- Battle of N'Djamena: Part of the Chadian Civil War (2005–2010)
| Date | 13 April 2006 |
| Location | N'Djamena, Chad |
| Result | Chadian military victory |

Belligerents
- United Front for Democratic Change: Military of Chad

Commanders and leaders
- Mohammed Nour Abdelkerim Abdelwahid Aboud Mackaye: Idriss Déby

Casualties and losses
- 370 killed 271 captured: 30 killed

= Battle of N'Djamena (2006) =

2006 battle between Chadian military and UFCD forces

The Battle of N'Djamena took place between the forces of the revolutionary United Front for Democratic Change (UFCD) and the military of Chad that occurred on 13 April 2006 when rebel forces launched an assault on the capital of Chad in the pre-dawn hours, attempting to overthrow the government of President Idriss Déby Itno from their bases an estimated thousand miles east.

The battle occurred just months after serious Chad-Sudan tensions ended with the signing of the Tripoli Agreement. Déby broke off relations with the government of Sudan as a result, expelling its diplomats and threatened to stop sheltering thousands of Sudanese refugees from the Darfur region. The government of Sudan has been documented by the United Nations to have engaged in mass murder of approximately 100,000 non-Arab civilians in Darfur in the period 2003–2006.

==The battle==
The rebels attempted to seize the National Assembly building, but the assault was easily repulsed by the much more heavily armed Chadian government forces. At least 400 people, including 370 rebels, 30 government forces and some civilians, were killed in the fighting. 271 rebels were captured and paraded through the Place d'Independance the next day.

==Reactions==

=== Chad===
President Déby blamed the attack on the government of neighboring Sudan, claiming that many of the attackers were either Sudanese backed by their government or residents of Chad conscripted by the Sudanese.
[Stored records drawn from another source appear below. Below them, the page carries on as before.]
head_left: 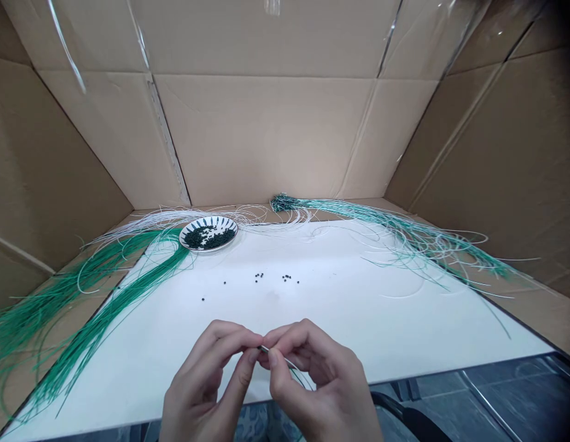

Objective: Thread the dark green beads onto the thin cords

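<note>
White and thin, a strand (291, 364) runs between my fingertips, over by the worktop's (322, 307) near edge. Left hand (195, 383) pinching, thumb against forefinger; right hand (338, 374) gripping the same strand just beside it, other fingers curled in. There's a dark speck right at the pinch, too small for me to name from here, and the fingers cover part of the strand. Farther in, tiny dark beads (287, 278) lie scattered mid-worktop, dots on smooth white. Near the far left corner I've a shallow dish (211, 219), rim striped dark, holding plenty more dark grains (223, 238). Green strands (128, 291), fine and straight, spill across the left edge, upper ends running up to the dish. Wiry white strands (160, 216) loop behind it. Over by the far edge, a green-and-white bundle (359, 210) with a dark, knobbly head (281, 202) fans out toward the right edge. Creased cardboard walls (266, 135) rise beyond, taped at the seams.
</note>
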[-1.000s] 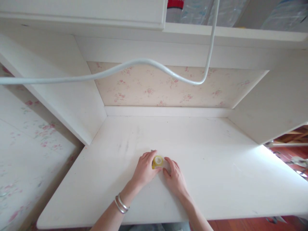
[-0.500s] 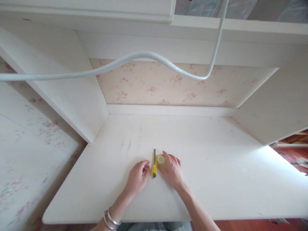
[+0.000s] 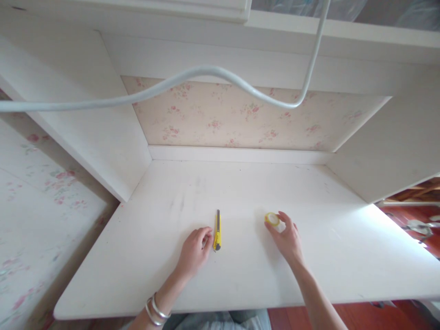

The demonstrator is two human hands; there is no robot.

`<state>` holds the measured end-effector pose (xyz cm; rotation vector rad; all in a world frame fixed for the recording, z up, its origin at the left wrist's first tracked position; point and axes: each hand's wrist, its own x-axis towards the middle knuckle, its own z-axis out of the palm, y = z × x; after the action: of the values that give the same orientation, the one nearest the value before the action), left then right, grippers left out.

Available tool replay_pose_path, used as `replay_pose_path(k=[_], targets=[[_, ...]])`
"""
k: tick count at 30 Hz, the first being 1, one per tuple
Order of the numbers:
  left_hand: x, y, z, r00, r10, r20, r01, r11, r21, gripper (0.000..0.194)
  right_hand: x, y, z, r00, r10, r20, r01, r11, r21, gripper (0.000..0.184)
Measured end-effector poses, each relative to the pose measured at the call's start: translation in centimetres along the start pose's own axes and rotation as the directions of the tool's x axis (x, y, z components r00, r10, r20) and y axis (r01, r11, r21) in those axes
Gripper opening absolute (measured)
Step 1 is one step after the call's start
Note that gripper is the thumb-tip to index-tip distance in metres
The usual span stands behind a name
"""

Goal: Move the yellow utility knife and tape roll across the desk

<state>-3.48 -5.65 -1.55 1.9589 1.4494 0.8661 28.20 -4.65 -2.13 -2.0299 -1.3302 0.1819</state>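
White desktop (image 3: 247, 275) is filling the lower view, a floral panel (image 3: 213, 123) running behind it at twelve o'clock and a pale cable (image 3: 209, 70) crossing before that panel, partly blocking it. From the desktop's middle, the left hand (image 3: 195, 250) is resting at eight o'clock, its fingers curled closed and anything inside them hidden, while the right hand (image 3: 288, 236) is gripping at three. A yellow-and-black utility knife (image 3: 217, 236) is lying just beside the left fingertips, pointing to twelve, and a yellow-rimmed roll (image 3: 272, 219) is being pinched between right thumb and fingers.
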Motion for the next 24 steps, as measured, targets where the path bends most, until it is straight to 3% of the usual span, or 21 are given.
replay_pose_path(k=[3,6,9,14,19,24], targets=[[0.4,0.9,0.0,1.000,-0.011,0.001,0.011,0.998,0.066,0.021,1.5,2.7,-1.5,0.996,0.042,-0.081,-0.047,0.997,-0.059,0.069],[0.8,2.1,0.0,0.999,-0.027,0.021,0.023,0.982,0.186,0.029,1.8,4.3,-2.0,0.994,0.084,-0.068,-0.091,0.990,-0.107,0.070],[1.3,3.1,0.1,0.998,-0.031,0.055,0.012,0.948,0.319,0.033,1.6,4.8,-1.9,0.993,0.117,-0.017,-0.118,0.982,-0.146,0.068],[2.1,4.0,0.4,0.985,-0.117,0.130,0.038,0.870,0.491,0.036,1.4,4.7,-2.0,0.992,0.127,-0.025,-0.129,0.986,-0.110,0.073],[2.4,4.7,1.2,0.959,-0.199,0.203,0.075,0.866,0.494,0.032,-0.6,3.9,-3.0,0.978,0.188,-0.088,-0.186,0.982,0.036,0.079],[2.7,7.6,4.0,0.966,-0.090,0.243,-0.008,0.927,0.374,0.033,-4.3,2.5,-4.2,0.922,0.353,-0.161,-0.287,0.899,0.331,0.056]])
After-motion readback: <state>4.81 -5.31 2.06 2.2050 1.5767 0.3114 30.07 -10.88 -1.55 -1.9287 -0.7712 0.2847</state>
Subsequently, he threatened to expel 200,000 Sudanese refugees sheltering in the east of the country after repeating accusations that Sudan supports rebels who launched a new offensive to oust him. Déby backed away from this threat on 17 April 2006.

Déby repeatedly has accused Sudan of hiring mercenaries to overthrow his government. Sudan has denied the accusation, and in turn has accused Chad of supporting fighters in its volatile Darfur region, where Arab militias and African rebels have fought for nearly three years.

Déby claimed that the rebel attack was designed to encourage a constitutional vacuum leading to civil war, by disrupting the forthcoming May 3 presidential election, an election in which President Déby, who had been Chad's leader for sixteen years, successfully ran for a third term.

Déby dismissed the rebels as "petty mercenaries" and described the attack as "amateurish", saying that he was "not going anywhere". According to Déby, on the morning of the rebel attack, he "knew they were coming", and he and his wife Hinda were "listening to the cannon fire" while "[taking] our breakfast of strong coffee and warm croissant."

===Other===
The actions of the rebel forces were condemned by the United Nations Security Council. Secretary General Kofi Annan was quoted as saying he was "greatly troubled by the worsening security situation in Chad".

The Central African Republic closed off its border with Sudan on 14 April saying that the rebels had crossed into its territory on their way to N'Djamena.